Session Submission Summary

Interrogating Naturalization and Romanticization in Rural Extractive Environments: The American Midwest and Scotland

Thu, April 4, 1:30 to 3:00pm, Westin Denver Downtown, Floor: Mezzanine Level, Welton

Session Submission Type: Complete Panel

Abstract

This panel delves into the histories and implications of rural built environments in agricultural places where aesthetic representation has naturalized extractive practices. Each paper examines how claims of romanticized wilderness coexist with utilitarian “working landscapes.” The panel crosses the Atlantic to cover two cultural contexts—two papers trace agro-environmental change in the US Midwest, focusing on the nineteenth-century transformations of the Prairie Peninsula, including the “Prairie Pothole” and Corn Belt. The other two discuss the clearance landscapes and contested culture of the Scottish Highlands.
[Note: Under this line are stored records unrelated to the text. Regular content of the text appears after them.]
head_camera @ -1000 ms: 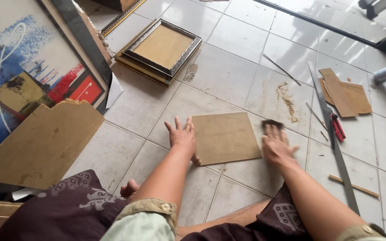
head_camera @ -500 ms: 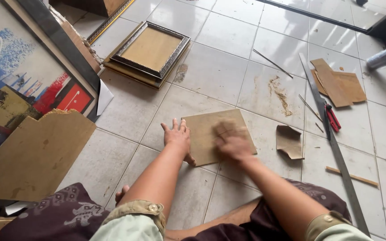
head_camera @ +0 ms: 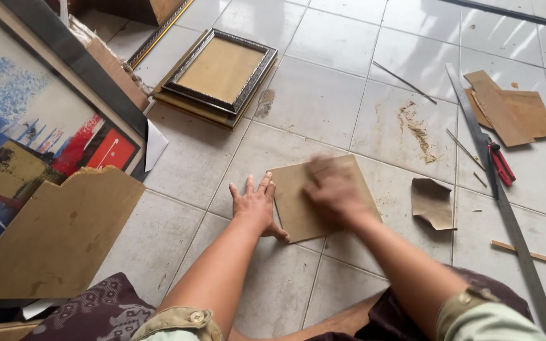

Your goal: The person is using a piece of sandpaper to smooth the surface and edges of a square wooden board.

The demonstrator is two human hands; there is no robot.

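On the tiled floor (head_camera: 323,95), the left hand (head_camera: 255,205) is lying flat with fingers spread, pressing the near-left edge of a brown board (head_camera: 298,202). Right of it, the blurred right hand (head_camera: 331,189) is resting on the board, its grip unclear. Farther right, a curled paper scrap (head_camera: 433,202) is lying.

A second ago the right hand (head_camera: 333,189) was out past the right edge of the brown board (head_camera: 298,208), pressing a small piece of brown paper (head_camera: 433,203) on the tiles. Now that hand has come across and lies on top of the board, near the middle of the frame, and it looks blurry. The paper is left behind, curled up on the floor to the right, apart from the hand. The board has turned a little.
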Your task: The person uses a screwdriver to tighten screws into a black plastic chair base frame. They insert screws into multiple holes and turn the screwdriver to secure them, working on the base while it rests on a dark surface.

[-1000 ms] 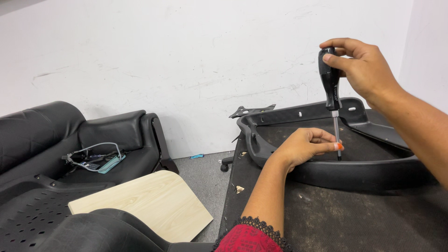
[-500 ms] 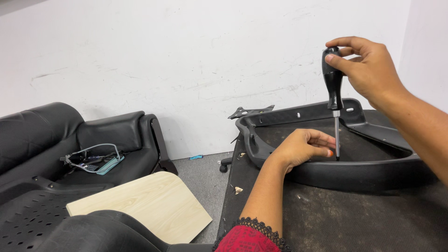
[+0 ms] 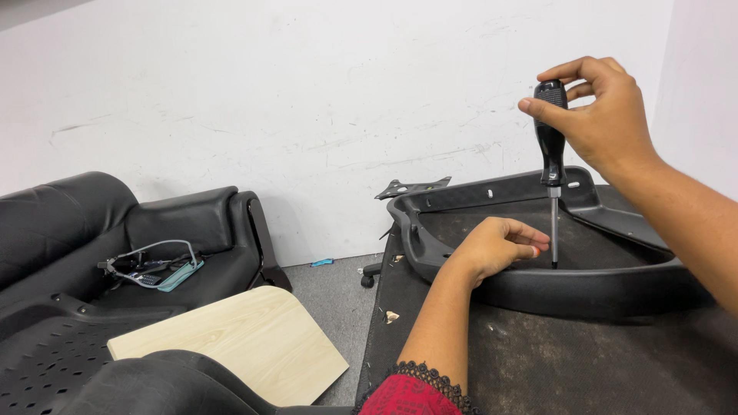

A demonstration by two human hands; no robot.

This interdisciplinary group explores how naturalization narratives emerge within extractive environments. We deploy methods such as natural science-based inquiries of deep history and deep mapping, analysis of agro-environmental debates informed by social and political critique, and a queer ecology lens that integrates ecocritical and STS perspectives. Collectively, this panel places aesthetic and literary representations at the heart of the debate over how landscapes have been classified in industrializing societies. Our collective research shows that industrialized landscapes—in Scotland and the US Midwest—are commonly represented as idyllic. From this standpoint, each paper evaluates claims of “usefulness” and valuation of the rural environments based on the criteria established by cultures of extraction.
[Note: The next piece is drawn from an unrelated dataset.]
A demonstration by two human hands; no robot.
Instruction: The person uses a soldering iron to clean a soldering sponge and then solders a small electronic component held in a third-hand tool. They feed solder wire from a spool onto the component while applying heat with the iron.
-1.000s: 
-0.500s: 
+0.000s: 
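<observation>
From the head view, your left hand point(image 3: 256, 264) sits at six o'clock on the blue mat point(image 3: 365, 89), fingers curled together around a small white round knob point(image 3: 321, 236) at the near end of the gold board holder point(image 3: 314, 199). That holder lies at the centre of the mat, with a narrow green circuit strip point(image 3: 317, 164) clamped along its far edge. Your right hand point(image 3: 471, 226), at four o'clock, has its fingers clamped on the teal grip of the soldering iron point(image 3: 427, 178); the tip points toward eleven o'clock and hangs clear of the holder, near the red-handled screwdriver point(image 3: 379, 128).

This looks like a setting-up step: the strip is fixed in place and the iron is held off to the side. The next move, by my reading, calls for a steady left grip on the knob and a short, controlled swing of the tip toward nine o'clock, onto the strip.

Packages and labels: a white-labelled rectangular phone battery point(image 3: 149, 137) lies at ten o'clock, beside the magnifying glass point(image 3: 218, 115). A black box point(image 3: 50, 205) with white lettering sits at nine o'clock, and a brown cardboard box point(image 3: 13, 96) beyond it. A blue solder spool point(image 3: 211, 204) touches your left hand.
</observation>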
Kristen Greteman explains the importance of extensive but hidden water drainage systems employed to adapt US Midwestern wetlands to Corn Belt farming. Michael Belding argues that trees, not corn, give the region’s agricultural landscape its classic aesthetic and conceal its industrial character dating back to the late nineteenth century. Across the Atlantic, Christianna Bennett situates the Jacobite Rebellion within a longer history of Highland land use contestation and change. Finally, Hillary Loomis shows how twentieth-century Scottish films erased social and environmental violence and depicted nation-making landscapes in the late Hanoverian period to fit a Scottish national identity within the wider British Empire.